→ Exercise requirements: Each line of the listing should be reproduced exactly.

-----

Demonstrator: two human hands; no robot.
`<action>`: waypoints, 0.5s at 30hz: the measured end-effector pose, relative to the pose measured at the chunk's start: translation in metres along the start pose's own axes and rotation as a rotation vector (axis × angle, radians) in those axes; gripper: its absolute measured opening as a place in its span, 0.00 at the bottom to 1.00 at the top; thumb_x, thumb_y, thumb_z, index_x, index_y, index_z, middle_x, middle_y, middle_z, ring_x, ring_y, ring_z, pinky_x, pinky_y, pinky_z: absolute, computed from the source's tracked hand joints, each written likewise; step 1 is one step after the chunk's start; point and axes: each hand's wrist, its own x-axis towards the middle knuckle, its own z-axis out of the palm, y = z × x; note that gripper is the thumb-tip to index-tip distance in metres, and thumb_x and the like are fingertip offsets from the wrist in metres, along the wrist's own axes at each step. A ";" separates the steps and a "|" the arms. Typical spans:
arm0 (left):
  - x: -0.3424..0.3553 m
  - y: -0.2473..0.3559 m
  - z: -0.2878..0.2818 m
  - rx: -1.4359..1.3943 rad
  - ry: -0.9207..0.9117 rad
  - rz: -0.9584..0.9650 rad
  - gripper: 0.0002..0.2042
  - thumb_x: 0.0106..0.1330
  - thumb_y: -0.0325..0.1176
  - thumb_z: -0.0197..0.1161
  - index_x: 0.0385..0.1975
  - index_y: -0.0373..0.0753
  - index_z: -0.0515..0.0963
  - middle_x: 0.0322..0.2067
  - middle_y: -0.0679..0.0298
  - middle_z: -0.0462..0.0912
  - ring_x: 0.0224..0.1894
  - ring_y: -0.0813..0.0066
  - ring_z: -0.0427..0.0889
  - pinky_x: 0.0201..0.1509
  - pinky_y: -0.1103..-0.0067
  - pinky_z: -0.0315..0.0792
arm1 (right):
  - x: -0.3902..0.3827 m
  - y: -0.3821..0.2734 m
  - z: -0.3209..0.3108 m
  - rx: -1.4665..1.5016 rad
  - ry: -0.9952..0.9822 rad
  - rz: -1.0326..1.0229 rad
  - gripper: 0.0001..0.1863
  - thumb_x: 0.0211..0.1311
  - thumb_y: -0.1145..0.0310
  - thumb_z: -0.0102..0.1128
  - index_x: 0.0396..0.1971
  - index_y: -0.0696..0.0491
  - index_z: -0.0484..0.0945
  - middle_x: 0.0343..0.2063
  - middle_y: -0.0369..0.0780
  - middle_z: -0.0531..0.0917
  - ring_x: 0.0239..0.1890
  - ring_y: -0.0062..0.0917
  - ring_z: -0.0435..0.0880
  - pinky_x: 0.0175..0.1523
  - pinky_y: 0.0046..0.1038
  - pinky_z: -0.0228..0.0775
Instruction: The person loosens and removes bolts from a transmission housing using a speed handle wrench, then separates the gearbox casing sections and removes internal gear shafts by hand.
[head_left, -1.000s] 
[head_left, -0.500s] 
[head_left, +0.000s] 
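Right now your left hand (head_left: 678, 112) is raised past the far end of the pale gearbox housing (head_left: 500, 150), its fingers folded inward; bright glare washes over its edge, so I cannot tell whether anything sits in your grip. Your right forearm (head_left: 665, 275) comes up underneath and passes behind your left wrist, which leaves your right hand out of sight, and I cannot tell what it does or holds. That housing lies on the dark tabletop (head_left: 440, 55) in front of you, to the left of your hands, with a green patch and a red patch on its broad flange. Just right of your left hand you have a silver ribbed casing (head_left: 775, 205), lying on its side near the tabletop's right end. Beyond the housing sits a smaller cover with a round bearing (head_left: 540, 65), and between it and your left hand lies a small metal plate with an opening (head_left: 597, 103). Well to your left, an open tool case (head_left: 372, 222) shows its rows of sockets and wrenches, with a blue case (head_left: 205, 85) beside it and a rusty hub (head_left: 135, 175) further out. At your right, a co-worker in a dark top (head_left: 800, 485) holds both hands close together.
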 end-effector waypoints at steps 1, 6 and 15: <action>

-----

→ Answer to this task:
Demonstrator: two human hands; no robot.
`<action>`: waypoints, 0.5s at 30hz: the measured end-effector pose, relative to the pose measured at the chunk's start: translation in metres along the start pose's own axes and rotation as a rotation vector (axis × angle, radians) in those axes; gripper: its absolute measured opening as a place in its span, 0.00 at the bottom to 1.00 at the top; thumb_x, thumb_y, thumb_z, index_x, index_y, index_z, middle_x, middle_y, middle_z, ring_x, ring_y, ring_z, pinky_x, pinky_y, pinky_z: absolute, computed from the source's tracked hand joints, each written likewise; step 1 is one step after the chunk's start; point and axes: each hand's wrist, its own x-axis towards the middle knuckle, its own z-axis out of the palm, y = z × x; note that gripper is the thumb-tip to index-tip distance in metres, and thumb_x and the like are fingertip offsets from the wrist in metres, along the wrist's own axes at each step. A ";" separates the steps and a "|" the arms. Typical spans:
arm0 (left):
  - x: -0.3424..0.3553 m
  - y: -0.2473..0.3559 m
  - z: -0.2878..0.2818 m
  - rx: -1.4359..1.3943 rad
  - ry: -0.9207..0.9117 rad
  - rz: -0.9584..0.9650 rad
  - gripper: 0.0002..0.2042
  - thumb_x: 0.0106..0.1330
  - thumb_y: -0.0325..0.1176
  - thumb_z: -0.0197..0.1161
  - index_x: 0.0385..0.1975
  - index_y: -0.0373..0.0753
  - index_z: -0.0515..0.0963
  - middle_x: 0.0322..0.2067
  - middle_y: -0.0679..0.0298
  - middle_z: -0.0462..0.0912
  - ring_x: 0.0224..0.1894
  - ring_y: -0.0813..0.0066
  - ring_z: -0.0427..0.0889
  - pinky_x: 0.0201..0.1509
  - pinky_y: -0.1103..-0.0067
  - pinky_z: -0.0315..0.0792
arm1 (right):
  - x: -0.3902..0.3827 m
  - y: -0.3821..0.2734 m
  - z: -0.3209..0.3108 m
  - rx: -1.4665..1.5016 rad
  - ry: -0.9952..0.9822 rad
  - rz: -1.0326..1.0229 rad
  - gripper: 0.0001..0.1863
  - thumb_x: 0.0211..0.1311
  - thumb_y: -0.1145..0.0310
  - thumb_z: -0.0102..0.1128
  - index_x: 0.0396..0.1971
  - index_y: -0.0696..0.0491
  - index_z: -0.0484..0.0945
  - middle_x: 0.0343..0.2063
  - middle_y: -0.0369..0.0780
  - middle_z: -0.0531..0.0917
  - ring_x: 0.0239..0.1890
  - ring_y: -0.0062..0.0917
  - ring_z: -0.0435..0.0880
  - pinky_x: 0.0175..0.1523
  - pinky_y: 0.0046..0.1038
  - pinky_z: -0.0228..0.0775
Instruction: The person loosens and removes bolts from a transmission housing using a speed handle wrench, then separates the gearbox casing sections and removes internal gear shafts by hand.
[head_left, -1.000s] 
[head_left, -0.500s] 
[head_left, +0.000s] 
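Right now your left hand (head_left: 678, 112) is raised past the far end of the pale gearbox housing (head_left: 500, 150), its fingers folded inward; bright glare washes over its edge, so I cannot tell whether anything sits in your grip. Your right forearm (head_left: 665, 275) comes up underneath and passes behind your left wrist, which leaves your right hand out of sight, and I cannot tell what it does or holds. That housing lies on the dark tabletop (head_left: 440, 55) in front of you, to the left of your hands, with a green patch and a red patch on its broad flange. Just right of your left hand you have a silver ribbed casing (head_left: 775, 205), lying on its side near the tabletop's right end. Beyond the housing sits a smaller cover with a round bearing (head_left: 540, 65), and between it and your left hand lies a small metal plate with an opening (head_left: 597, 103). Well to your left, an open tool case (head_left: 372, 222) shows its rows of sockets and wrenches, with a blue case (head_left: 205, 85) beside it and a rusty hub (head_left: 135, 175) further out. At your right, a co-worker in a dark top (head_left: 800, 485) holds both hands close together.
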 end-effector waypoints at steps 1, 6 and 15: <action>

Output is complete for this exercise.